> _Exercise instructions_
All of the data that follows is to be printed exactly, without pictures.

#####

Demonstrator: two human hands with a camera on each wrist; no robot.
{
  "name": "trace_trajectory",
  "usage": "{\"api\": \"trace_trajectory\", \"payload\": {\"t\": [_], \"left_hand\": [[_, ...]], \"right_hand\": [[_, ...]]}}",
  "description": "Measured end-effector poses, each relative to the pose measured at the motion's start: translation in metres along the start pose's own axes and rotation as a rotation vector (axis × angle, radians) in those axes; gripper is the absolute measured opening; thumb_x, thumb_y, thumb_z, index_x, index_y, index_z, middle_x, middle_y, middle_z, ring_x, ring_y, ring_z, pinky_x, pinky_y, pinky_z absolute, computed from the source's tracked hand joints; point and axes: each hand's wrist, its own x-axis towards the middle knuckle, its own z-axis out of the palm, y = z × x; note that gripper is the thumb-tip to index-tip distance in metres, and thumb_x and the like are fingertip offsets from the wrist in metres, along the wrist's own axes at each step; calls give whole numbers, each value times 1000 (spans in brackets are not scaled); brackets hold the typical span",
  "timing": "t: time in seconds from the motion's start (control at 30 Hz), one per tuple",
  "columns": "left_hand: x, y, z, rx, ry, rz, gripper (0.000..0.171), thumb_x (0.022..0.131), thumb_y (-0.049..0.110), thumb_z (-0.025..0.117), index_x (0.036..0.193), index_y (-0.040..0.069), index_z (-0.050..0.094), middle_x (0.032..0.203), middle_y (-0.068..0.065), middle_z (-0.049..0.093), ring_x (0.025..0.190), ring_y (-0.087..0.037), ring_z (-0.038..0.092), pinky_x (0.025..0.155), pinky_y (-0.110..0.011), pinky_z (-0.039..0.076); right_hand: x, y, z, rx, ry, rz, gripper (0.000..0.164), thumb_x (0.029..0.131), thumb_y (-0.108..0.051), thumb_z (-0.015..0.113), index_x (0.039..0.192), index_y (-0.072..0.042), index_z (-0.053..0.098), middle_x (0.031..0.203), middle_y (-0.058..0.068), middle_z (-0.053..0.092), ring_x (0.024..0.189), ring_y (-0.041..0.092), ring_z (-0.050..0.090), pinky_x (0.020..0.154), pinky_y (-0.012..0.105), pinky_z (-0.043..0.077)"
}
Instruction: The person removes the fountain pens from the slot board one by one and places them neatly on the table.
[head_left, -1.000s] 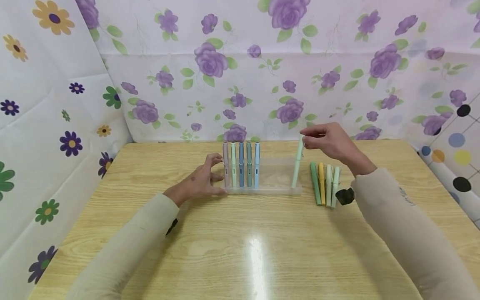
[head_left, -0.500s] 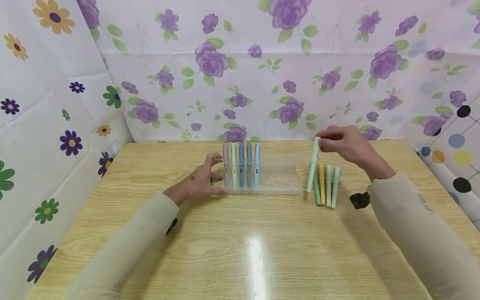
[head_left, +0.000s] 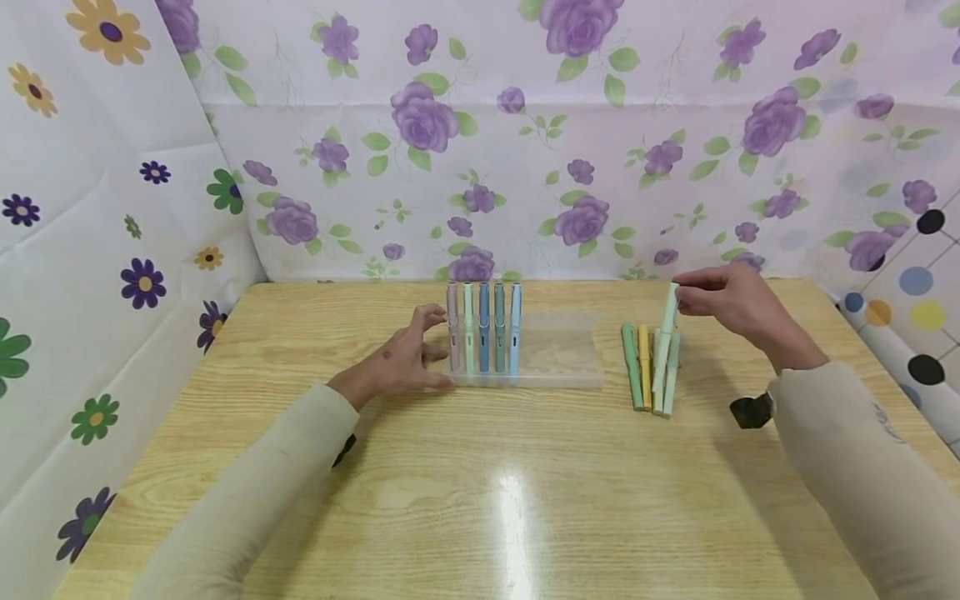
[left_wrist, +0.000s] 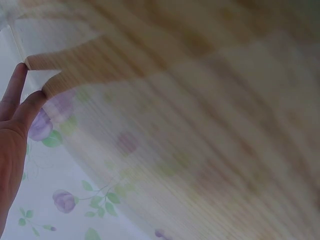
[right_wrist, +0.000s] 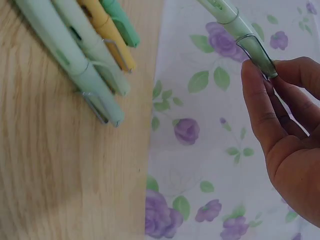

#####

> _Solution for this problem_
Demonstrator: two human hands with a camera on each wrist; no robot.
{
  "name": "trace_trajectory",
  "usage": "{\"api\": \"trace_trajectory\", \"payload\": {\"t\": [_], \"left_hand\": [[_, ...]], \"right_hand\": [[_, ...]]}}",
  "description": "Measured end-effector poses, each relative to the pose measured at the motion's start: translation in metres along the start pose's own axes and rotation as a rotation vector (axis × angle, radians) in those axes; gripper is the absolute measured opening; thumb_x, thumb_y, thumb_z, index_x, index_y, index_z, middle_x, middle_y, middle_z, ring_x, ring_y, ring_z, pinky_x, pinky_y, pinky_z absolute, computed from the source's tracked hand joints; point and axes: each hand's wrist, its own x-axis towards the middle knuckle, its own z-axis out of the palm, y = z × x; note that gripper is the thumb-tip to index-tip distance in metres, and thumb_x and the like are fingertip offsets from the wrist in metres, along the wrist's own axes at each step; calls give whole numbers, each value times 1000 (spans in brackets are not scaled); brackets hold the typical span",
  "timing": "t: time in seconds from the motion's start (control at 30 Hz), one per tuple",
  "columns": "left_hand: x, y, z, rx, ry, rz, gripper (0.000..0.171), thumb_x (0.022..0.131), thumb_y (-0.049..0.110), thumb_z (-0.025..0.117), index_x (0.036..0.193), index_y (-0.040..0.069), index_z (-0.050..0.094), middle_x (0.032..0.203), middle_y (-0.068..0.065), middle_z (-0.049..0.093), ring_x (0.025..0.190), ring_y (-0.087..0.037), ring_z (-0.038..0.092), pinky_x (0.025..0.155), pinky_y (-0.110..0.011), pinky_z (-0.039..0.076); right_hand: x, y, z, rx, ry, rz, gripper (0.000..0.164), thumb_x (0.029..0.131), thumb_y (-0.108..0.051), thumb_z (-0.015..0.113), index_x (0.039..0.192), index_y (-0.072..0.042), index_z (-0.053..0.098), middle_x (0.031..0.203), middle_y (-0.058..0.068), middle_z (-0.053..0.092), ring_x (0.024..0.189), ring_y (-0.041..0.092), ring_z (-0.050..0.090), pinky_x (0.020..0.154), pinky_y (-0.012..0.105), pinky_z (-0.043..0.077)"
}
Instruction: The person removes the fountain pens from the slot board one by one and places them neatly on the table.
[head_left, -1.000s] 
[head_left, -0.500s] 
[head_left, +0.000s] 
[left_wrist, +0.000s] 
[right_wrist, +0.000s] 

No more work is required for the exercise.